* _Task directions_
Where the records below show the word "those" in a line, please copy that line.

* _Data for analysis_
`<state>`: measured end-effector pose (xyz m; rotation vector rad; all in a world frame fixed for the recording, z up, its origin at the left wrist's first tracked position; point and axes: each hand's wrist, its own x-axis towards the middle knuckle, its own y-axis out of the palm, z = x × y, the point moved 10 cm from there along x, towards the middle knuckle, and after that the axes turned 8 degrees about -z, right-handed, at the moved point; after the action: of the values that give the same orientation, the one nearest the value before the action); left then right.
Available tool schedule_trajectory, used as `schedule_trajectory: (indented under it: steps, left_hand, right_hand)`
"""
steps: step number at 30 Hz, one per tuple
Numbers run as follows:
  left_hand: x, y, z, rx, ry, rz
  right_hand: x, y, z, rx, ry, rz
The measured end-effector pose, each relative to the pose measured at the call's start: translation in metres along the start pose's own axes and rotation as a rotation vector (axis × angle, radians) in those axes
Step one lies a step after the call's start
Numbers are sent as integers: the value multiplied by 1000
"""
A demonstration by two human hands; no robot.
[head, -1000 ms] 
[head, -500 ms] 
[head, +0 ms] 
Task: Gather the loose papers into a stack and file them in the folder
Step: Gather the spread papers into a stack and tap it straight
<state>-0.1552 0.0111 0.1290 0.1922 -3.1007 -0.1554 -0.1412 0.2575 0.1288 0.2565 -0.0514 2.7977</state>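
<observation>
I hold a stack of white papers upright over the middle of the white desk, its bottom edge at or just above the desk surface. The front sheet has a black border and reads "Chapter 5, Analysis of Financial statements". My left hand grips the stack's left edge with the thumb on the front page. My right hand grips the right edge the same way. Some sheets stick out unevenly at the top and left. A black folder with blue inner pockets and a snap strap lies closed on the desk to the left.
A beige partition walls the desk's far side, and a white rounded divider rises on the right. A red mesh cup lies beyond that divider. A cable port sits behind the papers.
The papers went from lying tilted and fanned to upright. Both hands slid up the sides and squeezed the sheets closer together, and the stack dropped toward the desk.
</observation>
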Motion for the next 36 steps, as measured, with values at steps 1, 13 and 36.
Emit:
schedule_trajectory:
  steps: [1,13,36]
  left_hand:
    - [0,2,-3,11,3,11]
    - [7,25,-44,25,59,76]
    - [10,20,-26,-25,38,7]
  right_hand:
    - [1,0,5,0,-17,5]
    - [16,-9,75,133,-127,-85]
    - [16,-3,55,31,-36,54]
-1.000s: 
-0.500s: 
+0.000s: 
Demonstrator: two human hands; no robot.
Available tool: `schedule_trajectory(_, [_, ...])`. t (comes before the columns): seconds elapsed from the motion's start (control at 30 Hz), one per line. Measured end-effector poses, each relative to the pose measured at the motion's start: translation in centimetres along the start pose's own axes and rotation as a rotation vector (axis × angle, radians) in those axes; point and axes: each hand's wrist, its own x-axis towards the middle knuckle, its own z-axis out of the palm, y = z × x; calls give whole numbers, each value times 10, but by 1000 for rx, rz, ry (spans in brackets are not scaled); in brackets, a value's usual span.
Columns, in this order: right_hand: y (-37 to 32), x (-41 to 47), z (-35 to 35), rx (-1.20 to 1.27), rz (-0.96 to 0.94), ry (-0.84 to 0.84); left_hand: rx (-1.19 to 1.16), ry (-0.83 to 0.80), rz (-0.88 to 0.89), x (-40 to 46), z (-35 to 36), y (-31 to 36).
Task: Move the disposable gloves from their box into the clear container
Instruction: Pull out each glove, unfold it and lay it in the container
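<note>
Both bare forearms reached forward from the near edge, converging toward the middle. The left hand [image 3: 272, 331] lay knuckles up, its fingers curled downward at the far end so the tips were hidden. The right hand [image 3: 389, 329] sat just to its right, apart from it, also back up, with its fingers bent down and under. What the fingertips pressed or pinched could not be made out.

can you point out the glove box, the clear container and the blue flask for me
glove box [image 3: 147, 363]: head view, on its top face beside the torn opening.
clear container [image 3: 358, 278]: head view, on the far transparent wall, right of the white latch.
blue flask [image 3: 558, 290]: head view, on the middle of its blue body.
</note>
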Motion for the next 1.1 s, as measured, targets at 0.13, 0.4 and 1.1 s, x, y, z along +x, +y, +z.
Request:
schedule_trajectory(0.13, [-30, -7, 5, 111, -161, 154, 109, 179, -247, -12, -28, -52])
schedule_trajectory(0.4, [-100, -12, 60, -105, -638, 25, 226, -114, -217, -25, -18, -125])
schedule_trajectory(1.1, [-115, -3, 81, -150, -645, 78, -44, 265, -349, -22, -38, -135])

* _Result of the exercise_
The measured end-effector pose, each relative to the pose measured at the call's start: translation in metres along the start pose's own axes and rotation as a rotation vector (axis × angle, radians) in those axes
Available tool: `schedule_trajectory(_, [_, ...])`. t (comes before the columns): seconds elapsed from the motion's start (control at 30 Hz), one per line. Measured end-effector poses, each relative to the pose measured at the motion's start: translation in centimetres along the start pose's own axes and rotation as a rotation vector (axis × angle, radians) in those axes; point and axes: each hand's wrist, its own x-axis towards the middle knuckle, its own z-axis out of the palm, y = z × x; calls give whole numbers, each value times 10, but by 1000 for rx, rz, ry (spans in brackets are not scaled); in brackets, a value's usual span.

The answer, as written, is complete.